Sales Up, Prices Down

Now this presents an interesting question. Is an increase in home sales good news if the prices of homes are down?

Sales of existing homes increased unexpectedly in February after six months of decline, but private economists said it was too soon to say the prolonged slide in housing is coming to an end.

The National Association of Realtors said sales of existing homes rose by 2.9 percent in February to a seasonally adjusted annual rate of 5.03 million units. It marked the first sales increase since last July, but even with the gain sales were still 23.8 percent below where they were a year ago.

Prices continued to slide. The median sales price for single-family homes and condominiums dropped to $195,900, a fall of 8.2 percent from a year ago, the biggest slide in the current housing slump.
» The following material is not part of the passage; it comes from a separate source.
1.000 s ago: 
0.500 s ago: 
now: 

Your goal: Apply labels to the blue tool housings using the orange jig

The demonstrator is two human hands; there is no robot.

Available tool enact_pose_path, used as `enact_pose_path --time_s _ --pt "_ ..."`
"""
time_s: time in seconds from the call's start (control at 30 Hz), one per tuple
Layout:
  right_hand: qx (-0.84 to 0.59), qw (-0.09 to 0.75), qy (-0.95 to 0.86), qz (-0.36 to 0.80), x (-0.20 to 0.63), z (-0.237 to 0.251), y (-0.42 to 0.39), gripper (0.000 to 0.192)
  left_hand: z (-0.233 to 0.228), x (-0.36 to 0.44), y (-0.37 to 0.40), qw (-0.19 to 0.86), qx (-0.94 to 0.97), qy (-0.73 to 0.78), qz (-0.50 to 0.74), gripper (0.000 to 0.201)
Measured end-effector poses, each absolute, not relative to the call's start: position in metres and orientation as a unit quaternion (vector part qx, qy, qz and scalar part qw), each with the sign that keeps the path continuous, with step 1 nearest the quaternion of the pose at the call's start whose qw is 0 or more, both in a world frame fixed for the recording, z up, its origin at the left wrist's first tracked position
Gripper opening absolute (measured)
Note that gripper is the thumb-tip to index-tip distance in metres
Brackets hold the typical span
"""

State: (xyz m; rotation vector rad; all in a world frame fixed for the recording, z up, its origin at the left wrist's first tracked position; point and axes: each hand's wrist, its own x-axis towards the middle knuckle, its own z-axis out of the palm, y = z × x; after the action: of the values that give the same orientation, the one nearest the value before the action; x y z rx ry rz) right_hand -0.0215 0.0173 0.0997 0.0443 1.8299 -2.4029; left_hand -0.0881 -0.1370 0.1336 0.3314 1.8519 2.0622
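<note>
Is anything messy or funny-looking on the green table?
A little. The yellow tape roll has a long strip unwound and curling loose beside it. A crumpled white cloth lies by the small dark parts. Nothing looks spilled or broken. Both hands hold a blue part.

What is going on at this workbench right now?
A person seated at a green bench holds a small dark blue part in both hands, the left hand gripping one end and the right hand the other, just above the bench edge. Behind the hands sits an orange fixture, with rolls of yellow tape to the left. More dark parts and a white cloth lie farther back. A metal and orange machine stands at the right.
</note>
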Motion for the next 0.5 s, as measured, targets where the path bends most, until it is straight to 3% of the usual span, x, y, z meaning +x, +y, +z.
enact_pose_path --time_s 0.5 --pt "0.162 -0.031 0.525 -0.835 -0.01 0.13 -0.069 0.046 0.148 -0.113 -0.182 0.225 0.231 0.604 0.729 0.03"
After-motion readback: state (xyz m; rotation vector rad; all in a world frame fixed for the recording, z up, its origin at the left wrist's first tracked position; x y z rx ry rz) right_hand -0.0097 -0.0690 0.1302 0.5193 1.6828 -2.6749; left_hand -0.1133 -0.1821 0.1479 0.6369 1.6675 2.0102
The median price for just single-family homes was down 8.7 percent from a year ago, the biggest decline in four decades.

Those numbers make it hard to say that we are out of the housing slump -- and analysts are predicting another six months of a weak housing market. But I can't help but remember that for the last couple of years we have been hearing that the housing market in many areas of the country was overheated and overpriced. Would this not simply constitute a readjustment of the market to reflect the actual value of the properties in question -- especially after rash speculation on the part of some buyers and sellers?

I don't pretend to have an answer to the question -- but I feel that it is an important question to ask.

Especially since the drop in prices may allow some families to purchase homes that they could not have purchased a year ago because of the inflated prices. And if so, do we really need the sort of increased government intervention in the housing market that some politicians are proposing?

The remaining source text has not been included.